— Task brief —
Produce the listing below again, exactly as shown.

— Information supplied —
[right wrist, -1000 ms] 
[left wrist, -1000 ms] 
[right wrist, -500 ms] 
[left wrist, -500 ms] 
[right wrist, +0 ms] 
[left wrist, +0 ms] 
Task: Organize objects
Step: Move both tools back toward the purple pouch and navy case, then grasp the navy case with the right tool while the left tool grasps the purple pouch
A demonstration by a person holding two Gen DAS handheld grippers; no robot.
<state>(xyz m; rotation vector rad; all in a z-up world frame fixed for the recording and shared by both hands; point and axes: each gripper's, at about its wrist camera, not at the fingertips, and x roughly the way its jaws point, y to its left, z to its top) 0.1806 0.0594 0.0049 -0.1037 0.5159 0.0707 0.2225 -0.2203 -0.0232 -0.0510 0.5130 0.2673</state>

— Response below —
[right wrist, -1000 ms] 
[left wrist, -1000 ms] 
[right wrist, -500 ms] 
[left wrist, -500 ms] 
[right wrist, +0 ms] 
[left wrist, +0 ms] 
Task: Organize objects
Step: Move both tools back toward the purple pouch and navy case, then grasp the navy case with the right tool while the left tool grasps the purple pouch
A demonstration by a person holding two Gen DAS handheld grippers; no robot.
<state>(xyz m; rotation vector rad; all in a z-up world frame fixed for the recording and shared by both hands; point and axes: each gripper's, at about its wrist camera, not at the fingertips, and x roughly the way its jaws point, y to its left, z to its top) 0.1806 0.0594 0.0049 -0.1037 0.5159 0.0707 0.2225 -0.2203 -0.0232 -0.0510 0.5130 0.2673</state>

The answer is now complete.